C-phycocyanin is a free radical scavenger, and has significant hepatoprotective
effects. Phycocyanin was shown to inhibit inflammation in mouse ears
and prevent acetic acid induced colitis in rats. The anti-inflammatory
effect seemed to be a result of phycocyanin to inhibit the formation
of leukotriene B4, an inflammatory metabolite of arachidonic acid.
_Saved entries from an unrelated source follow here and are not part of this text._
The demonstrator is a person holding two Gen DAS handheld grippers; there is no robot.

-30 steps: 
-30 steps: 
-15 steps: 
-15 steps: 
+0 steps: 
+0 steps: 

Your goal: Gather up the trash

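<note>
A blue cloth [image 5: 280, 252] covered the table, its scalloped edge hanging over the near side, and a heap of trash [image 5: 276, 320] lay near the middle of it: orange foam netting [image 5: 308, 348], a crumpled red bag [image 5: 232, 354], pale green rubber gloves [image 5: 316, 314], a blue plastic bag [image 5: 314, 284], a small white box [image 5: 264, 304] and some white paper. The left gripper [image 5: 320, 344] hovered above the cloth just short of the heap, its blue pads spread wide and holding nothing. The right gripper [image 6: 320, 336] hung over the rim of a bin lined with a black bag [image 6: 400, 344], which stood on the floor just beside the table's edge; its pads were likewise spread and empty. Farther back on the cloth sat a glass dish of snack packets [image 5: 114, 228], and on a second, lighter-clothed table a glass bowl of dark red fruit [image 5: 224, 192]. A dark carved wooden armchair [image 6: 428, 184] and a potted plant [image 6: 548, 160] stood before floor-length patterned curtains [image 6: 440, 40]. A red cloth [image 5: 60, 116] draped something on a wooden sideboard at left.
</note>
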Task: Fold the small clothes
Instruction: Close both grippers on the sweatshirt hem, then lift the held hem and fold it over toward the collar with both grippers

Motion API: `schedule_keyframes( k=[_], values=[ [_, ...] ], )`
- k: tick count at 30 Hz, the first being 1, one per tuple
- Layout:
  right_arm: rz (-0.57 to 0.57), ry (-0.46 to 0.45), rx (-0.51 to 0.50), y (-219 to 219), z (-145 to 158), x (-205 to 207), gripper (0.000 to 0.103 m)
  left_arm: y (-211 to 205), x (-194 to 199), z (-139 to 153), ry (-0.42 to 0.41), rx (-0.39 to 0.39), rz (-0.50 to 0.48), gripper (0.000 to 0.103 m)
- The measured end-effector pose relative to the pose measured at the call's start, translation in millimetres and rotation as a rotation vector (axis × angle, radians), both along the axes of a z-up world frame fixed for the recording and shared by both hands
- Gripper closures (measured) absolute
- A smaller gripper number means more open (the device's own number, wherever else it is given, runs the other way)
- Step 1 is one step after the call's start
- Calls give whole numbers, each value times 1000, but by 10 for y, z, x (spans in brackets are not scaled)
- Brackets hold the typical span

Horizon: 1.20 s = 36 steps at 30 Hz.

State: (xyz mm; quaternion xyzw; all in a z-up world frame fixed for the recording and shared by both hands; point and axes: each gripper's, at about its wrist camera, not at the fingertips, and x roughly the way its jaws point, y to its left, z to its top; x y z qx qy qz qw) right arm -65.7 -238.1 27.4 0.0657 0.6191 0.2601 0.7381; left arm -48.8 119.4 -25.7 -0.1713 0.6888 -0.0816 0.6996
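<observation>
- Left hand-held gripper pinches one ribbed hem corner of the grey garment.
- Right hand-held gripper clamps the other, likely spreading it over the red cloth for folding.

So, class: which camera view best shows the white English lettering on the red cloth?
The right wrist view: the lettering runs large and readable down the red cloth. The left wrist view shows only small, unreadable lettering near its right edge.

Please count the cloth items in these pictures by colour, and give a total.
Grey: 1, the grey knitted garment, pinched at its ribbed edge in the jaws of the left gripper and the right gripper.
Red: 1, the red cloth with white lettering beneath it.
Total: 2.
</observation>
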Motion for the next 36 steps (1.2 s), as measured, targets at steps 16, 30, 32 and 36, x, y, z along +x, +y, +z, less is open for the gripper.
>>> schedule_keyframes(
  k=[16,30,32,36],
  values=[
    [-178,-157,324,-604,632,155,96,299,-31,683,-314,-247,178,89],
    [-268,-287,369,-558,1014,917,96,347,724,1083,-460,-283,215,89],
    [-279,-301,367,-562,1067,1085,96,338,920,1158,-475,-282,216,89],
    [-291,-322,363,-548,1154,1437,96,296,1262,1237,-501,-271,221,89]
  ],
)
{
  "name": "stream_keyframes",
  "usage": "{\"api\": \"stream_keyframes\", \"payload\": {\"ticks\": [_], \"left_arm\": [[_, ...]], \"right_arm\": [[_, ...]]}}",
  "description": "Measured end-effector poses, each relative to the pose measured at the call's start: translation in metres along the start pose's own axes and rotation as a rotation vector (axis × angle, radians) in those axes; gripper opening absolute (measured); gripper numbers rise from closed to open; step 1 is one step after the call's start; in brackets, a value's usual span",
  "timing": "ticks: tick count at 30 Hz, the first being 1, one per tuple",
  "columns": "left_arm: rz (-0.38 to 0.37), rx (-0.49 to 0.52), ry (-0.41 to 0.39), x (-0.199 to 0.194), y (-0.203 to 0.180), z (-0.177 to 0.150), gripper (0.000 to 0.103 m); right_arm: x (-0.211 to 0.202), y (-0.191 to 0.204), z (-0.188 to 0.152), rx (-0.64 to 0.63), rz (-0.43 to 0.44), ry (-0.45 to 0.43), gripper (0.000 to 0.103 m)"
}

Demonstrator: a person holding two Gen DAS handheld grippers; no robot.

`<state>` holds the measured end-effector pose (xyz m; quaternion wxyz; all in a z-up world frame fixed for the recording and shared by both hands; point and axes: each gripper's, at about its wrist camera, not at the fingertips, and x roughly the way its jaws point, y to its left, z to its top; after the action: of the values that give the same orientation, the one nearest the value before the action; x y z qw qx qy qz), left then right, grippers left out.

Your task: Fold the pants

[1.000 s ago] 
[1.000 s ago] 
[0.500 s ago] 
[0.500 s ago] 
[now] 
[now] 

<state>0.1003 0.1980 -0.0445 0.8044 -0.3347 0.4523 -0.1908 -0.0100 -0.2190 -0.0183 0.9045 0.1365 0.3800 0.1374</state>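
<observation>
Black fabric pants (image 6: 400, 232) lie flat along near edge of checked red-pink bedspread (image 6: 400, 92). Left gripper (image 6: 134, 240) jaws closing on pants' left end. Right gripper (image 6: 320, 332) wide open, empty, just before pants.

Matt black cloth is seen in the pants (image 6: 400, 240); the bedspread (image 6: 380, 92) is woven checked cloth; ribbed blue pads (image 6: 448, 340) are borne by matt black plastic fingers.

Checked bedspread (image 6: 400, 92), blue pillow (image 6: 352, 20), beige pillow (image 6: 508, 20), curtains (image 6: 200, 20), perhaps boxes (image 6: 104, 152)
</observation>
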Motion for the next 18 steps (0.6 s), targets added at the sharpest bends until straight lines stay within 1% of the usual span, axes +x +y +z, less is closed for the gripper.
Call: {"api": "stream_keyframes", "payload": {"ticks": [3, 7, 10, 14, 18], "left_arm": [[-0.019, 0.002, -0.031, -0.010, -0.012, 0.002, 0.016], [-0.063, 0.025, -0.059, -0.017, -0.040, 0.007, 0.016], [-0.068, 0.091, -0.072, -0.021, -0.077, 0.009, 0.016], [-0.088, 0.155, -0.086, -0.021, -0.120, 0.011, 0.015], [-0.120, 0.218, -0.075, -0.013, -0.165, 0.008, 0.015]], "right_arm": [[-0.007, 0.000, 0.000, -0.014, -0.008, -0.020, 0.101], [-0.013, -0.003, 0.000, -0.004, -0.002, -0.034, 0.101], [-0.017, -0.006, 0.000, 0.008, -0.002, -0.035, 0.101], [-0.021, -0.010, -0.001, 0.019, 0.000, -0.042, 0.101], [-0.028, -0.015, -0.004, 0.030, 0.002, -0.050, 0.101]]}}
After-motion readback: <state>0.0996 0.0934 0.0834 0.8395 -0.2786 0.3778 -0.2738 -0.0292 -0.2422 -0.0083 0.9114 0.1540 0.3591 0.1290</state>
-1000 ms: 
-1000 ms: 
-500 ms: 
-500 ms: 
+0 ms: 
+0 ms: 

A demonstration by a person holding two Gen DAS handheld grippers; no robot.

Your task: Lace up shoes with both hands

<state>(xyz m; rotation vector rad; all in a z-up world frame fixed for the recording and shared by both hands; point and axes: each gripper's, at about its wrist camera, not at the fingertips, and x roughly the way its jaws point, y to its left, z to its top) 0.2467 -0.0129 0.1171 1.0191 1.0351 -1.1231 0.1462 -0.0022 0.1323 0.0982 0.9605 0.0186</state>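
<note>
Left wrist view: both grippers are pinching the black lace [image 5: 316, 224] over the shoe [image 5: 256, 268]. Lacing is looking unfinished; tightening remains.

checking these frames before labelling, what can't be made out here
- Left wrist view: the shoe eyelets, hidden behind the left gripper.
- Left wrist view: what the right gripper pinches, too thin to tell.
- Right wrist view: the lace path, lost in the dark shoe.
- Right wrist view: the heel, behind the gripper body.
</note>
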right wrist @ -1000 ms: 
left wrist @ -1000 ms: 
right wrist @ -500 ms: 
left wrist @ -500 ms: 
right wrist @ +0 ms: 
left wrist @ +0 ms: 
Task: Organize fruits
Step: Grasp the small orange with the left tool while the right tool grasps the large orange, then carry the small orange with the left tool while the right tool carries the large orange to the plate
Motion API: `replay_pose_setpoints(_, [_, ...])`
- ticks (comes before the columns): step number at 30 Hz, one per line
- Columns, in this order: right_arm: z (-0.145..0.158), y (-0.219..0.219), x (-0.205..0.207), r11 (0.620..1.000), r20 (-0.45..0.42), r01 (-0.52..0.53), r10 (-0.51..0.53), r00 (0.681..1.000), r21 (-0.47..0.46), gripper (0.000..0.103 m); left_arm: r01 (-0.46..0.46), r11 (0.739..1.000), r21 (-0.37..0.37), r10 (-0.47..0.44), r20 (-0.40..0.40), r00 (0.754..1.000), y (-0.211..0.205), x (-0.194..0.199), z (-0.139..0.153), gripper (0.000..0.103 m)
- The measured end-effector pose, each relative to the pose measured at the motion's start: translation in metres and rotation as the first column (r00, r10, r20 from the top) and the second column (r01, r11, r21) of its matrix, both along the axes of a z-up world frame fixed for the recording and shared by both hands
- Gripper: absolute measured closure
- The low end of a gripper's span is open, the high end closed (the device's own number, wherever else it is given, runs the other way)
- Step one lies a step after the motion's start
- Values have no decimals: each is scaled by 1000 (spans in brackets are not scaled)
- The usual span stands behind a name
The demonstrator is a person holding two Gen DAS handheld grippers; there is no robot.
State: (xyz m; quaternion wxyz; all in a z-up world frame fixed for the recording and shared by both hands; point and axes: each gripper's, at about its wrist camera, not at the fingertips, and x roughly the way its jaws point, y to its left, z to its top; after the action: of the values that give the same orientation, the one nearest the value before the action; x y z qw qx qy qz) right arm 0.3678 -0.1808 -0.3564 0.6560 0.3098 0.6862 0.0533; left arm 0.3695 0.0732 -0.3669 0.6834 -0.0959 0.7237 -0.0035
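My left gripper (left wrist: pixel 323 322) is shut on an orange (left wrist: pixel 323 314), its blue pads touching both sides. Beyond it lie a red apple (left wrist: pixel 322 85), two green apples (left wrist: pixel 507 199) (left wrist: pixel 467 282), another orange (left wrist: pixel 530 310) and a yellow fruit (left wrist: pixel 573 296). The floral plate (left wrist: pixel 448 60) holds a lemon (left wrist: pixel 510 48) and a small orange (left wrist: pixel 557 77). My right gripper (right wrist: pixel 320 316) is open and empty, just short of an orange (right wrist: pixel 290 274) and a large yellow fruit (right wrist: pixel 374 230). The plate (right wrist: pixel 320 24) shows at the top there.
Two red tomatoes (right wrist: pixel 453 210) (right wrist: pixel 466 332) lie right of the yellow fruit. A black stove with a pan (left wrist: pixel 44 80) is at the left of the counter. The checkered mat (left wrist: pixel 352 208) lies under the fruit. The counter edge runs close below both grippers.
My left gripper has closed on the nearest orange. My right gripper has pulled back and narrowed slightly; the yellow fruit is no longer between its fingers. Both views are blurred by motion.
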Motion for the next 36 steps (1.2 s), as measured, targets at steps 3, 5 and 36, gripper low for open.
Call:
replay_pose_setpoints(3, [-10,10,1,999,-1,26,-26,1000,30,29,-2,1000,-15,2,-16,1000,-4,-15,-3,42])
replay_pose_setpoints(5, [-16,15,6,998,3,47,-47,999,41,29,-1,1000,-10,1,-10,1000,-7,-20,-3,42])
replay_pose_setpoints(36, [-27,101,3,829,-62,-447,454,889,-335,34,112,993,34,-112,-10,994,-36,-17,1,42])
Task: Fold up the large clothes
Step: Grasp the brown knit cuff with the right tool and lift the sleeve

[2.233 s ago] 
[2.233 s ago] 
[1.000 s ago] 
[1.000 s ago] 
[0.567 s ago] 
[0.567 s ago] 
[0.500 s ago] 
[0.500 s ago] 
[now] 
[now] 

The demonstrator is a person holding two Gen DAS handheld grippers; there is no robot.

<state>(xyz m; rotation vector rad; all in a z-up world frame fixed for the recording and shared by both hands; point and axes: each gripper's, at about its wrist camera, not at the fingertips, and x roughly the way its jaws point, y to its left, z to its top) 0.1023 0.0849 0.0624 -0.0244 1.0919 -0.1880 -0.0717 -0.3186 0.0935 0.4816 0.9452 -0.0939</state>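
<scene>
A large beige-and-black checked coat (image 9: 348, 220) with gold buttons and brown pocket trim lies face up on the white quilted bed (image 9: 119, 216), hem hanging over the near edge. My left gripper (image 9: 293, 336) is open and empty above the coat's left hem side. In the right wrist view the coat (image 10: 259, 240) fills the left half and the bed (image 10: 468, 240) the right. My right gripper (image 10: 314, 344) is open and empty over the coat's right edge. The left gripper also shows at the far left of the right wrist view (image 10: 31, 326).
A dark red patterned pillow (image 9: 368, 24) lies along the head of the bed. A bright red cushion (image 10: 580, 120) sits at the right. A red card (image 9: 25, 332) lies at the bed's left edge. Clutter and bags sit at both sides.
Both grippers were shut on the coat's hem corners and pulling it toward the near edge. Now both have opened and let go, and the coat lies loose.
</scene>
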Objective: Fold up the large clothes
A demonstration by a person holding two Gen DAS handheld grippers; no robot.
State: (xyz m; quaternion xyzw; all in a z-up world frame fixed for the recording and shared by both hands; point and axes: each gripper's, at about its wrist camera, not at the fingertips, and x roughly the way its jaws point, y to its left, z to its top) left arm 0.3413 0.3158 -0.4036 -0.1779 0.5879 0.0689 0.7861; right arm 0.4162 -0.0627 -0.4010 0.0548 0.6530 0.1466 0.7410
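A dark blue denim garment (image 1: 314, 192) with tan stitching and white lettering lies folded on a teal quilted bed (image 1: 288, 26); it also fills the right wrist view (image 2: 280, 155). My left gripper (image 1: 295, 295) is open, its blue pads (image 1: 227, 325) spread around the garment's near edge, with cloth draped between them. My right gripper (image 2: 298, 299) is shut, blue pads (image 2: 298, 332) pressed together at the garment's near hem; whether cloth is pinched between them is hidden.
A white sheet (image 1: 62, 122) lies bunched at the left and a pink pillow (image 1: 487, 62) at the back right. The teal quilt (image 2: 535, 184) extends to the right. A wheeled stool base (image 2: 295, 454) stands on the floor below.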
In a study performed in rats, the blue-green
algae Aphanizomenon flos-aquae was also shown to decrease the plasma
level of arachidonic acid. Aphanizomenon flos-aquae contains significant
amounts of the omega-3 alpha-linolenic acid. Omega-3 fatty acids have
been shown to inhibit the formation of inflammatory prostaglandins and
arachidonate metabolites. Since Spirulina contains significant amounts
of omega-6 gamma-linolenic acid, the anti-inflammatory properties of
Spirulina must be due to different biochemical pathways.
ANTI-VIRAL EFFECTS
As part of its program aimed at discovering
new anti-tumor and anti-viral agents in natural sources, the National
Cancer Institute isolated extracts of blue-green algae (Lyngbya lagerheimii
and Phormidium tenue) that were found to protect human lymphoblastoid
T cells from the cytopathic effect of HIV infection. Upon further investigation,
a new class of HIV inhibitory compounds called the sulfonic acid-containing
glycolipids were isolated; the pure compounds were found to be strikingly
active against the HIV virus in the p24 viral protein and syncytium
formation assays. Since this discovery, there has been further investigation
into other species of blue-green algae for compounds with anti-viral
properties. Some compounds worthy of mention include a protein called
cyanovirin-N which appears to irreversibly inactivate diverse strains
of the HIV virus and to inhibit cell-to-cell and virus-to-cell fusion.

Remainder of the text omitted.